When a celebrity or influencer buys a collection of NFTs and then posts about it on their social media, they may be influencing the value of the entire NFT collection. Even if they paid for the NFT with their own money, they are essentially pumping the value of their own investment. If a celebrity buys a cheap NFT early on and tweets about it (or when Paris Hilton appeared in the show tonight talking about their Bored Ape), this can increase the value of the NFT, so they can then make a profit when they sell later.
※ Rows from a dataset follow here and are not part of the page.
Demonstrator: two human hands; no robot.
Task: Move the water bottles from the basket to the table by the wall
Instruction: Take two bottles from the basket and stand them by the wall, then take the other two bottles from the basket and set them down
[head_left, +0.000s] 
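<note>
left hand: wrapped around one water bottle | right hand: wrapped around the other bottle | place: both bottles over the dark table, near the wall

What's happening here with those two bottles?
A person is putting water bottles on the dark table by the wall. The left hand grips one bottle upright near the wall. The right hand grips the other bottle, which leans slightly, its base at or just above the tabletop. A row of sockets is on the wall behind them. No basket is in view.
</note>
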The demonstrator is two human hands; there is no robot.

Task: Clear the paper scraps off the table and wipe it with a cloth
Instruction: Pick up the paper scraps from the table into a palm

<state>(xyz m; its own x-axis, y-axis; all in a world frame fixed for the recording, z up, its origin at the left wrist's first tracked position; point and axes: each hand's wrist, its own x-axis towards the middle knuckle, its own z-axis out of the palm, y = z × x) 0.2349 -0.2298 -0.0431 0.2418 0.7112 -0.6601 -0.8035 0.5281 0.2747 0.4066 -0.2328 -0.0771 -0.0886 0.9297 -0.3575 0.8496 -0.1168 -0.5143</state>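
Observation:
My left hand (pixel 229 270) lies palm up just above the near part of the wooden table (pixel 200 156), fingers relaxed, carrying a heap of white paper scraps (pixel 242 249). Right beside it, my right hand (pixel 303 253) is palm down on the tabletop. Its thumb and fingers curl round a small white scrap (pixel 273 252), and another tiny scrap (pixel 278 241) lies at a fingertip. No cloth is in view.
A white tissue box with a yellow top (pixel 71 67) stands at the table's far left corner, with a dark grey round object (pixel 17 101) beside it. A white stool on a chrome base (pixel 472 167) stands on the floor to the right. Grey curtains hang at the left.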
To further complicate matters, while sometimes celebrities pay for their own NFTs, other times collection owners give them free ones. When Jimmy Fallon changed his Twitter avatar to an image of a cartoon owl, it was after the owners of the collection gave him a Moonbird NFT as part of their plans to give free NFTs to friends or explicitly for marketing purposes. . Fallon’s promotion of the Moonbird collection increased its value, but he never revealed that it was a gift. Fallon received a letter from Truth in Advertising this week.
The letters sent today are gentle reminders. But in the past, Truth in Advertising has made this a first step in a series of escalations that eventually lead to FTC involvement. In 2016, the group sent a bunch of celebrities, including the Kardashians, this kind of friendly letter, but by 2017, the FTC was sending its own letters.